PostgreSQL Database Design Rules: Complete Guide with Examples
Ever had to fix a production problem at 3 a.m.? The real cause is often bad database design choices made long ago. Those we’ll fix it later or the app will handle it decisions can blow up months later, causing downtime and messed-up data.
These 25 rules come from building systems that handle tons of data. Think of it as a guide from the trenches, not a boring lecture. Each rule has a good way and a bad way example, so you can easily see the difference.

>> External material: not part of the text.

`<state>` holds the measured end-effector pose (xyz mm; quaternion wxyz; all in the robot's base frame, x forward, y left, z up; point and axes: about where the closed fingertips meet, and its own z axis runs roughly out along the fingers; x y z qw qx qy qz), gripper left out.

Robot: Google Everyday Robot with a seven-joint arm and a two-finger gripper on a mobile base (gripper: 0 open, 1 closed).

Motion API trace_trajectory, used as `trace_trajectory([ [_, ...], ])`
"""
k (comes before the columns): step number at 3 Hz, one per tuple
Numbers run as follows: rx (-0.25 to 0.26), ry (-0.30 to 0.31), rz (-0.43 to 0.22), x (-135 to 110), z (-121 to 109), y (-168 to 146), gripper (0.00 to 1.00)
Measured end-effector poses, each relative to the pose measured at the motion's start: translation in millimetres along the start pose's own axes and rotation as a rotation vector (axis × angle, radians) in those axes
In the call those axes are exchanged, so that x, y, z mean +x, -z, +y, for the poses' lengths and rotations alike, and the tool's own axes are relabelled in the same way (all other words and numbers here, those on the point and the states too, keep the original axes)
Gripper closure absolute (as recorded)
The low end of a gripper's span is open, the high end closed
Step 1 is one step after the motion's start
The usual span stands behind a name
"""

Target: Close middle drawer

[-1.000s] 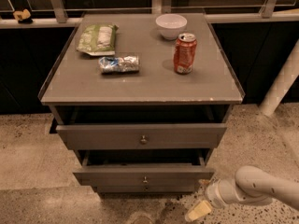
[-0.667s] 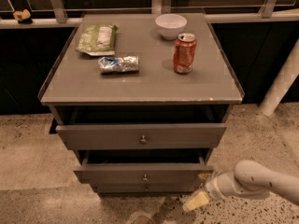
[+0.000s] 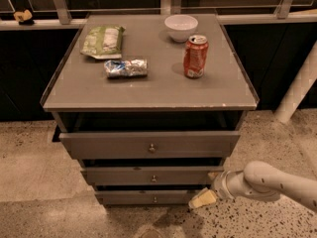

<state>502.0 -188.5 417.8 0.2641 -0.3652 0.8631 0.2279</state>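
Note:
The middle drawer (image 3: 153, 175) is a grey front with a small round knob, set between a taller top drawer (image 3: 148, 144) and a slim bottom drawer (image 3: 148, 198). It stands a little out of the cabinet, less far out than the top drawer. My gripper (image 3: 208, 187) is at the lower right, by the right end of the middle and bottom drawer fronts. Its cream fingertips (image 3: 202, 199) are apart, open and holding nothing. The upper tip is at the right end of the middle drawer's front.
On the cabinet top (image 3: 148, 90) are a white bowl (image 3: 181, 27), a red soda can (image 3: 195, 56), a green chip bag (image 3: 103, 40) and a crumpled silver packet (image 3: 126, 68). A white post (image 3: 297, 86) stands at the right. The floor is speckled terrazzo.
My gripper has moved up and left to the drawers' right end. The middle drawer's front has gone back in somewhat, and the bottom drawer's front now shows below it.

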Motion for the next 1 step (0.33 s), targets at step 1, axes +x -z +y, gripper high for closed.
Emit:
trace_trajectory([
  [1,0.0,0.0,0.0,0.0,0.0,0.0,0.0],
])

Explore our comprehensive list of Free AI Tools: 31 Best Powerful Tools You Can Use Every Day to find more incredible resources.
Table of Contents
I. Basic Schema Stuff
1) Always use a substitute primary key
Important: Really important.
Real-world keys (like email or username) can change. If they do, you’ll have to update millions of rows and every related foreign key. Substitute keys (BIGSERIAL / UUID) are reliable and won’t cause headaches.
-- ✅ Good:
CREATE TABLE users (
id BIGSERIAL PRIMARY KEY,
email TEXT NOT NULL UNIQUE,
created_at TIMESTAMPTZ DEFAULT NOW()
);
-- ❌ Bad:
CREATE TABLE users (
email TEXT PRIMARY KEY -- This will cause problems down the road!
);
2) Every table needs created_at and updated_at
Important: Super important.
Without these, you can’t easily track what happened when. They’re crucial for debugging, audits, and moving data. Use TIMESTAMPTZ, not basic timestamps.
-- ✅ Good:
created_at TIMESTAMPTZ NOT NULL DEFAULT NOW(),
updated_at TIMESTAMPTZ NOT NULL DEFAULT NOW()
-- ❌ Bad:
-- No timestamp columns at all
-- Or TIMESTAMP without a timezone
3) Use TIMESTAMPTZ instead of TIMESTAMP
Important: Pretty important.
TIMESTAMP drops timezone info. Once you have servers in different timezones, your data gets confusing. TIMESTAMPTZ handles timezones correctly behind the scenes.
-- ✅ Good:
event_time TIMESTAMPTZ NOT NULL
-- ❌ Bad:
event_time TIMESTAMP -- Timezone info is lost!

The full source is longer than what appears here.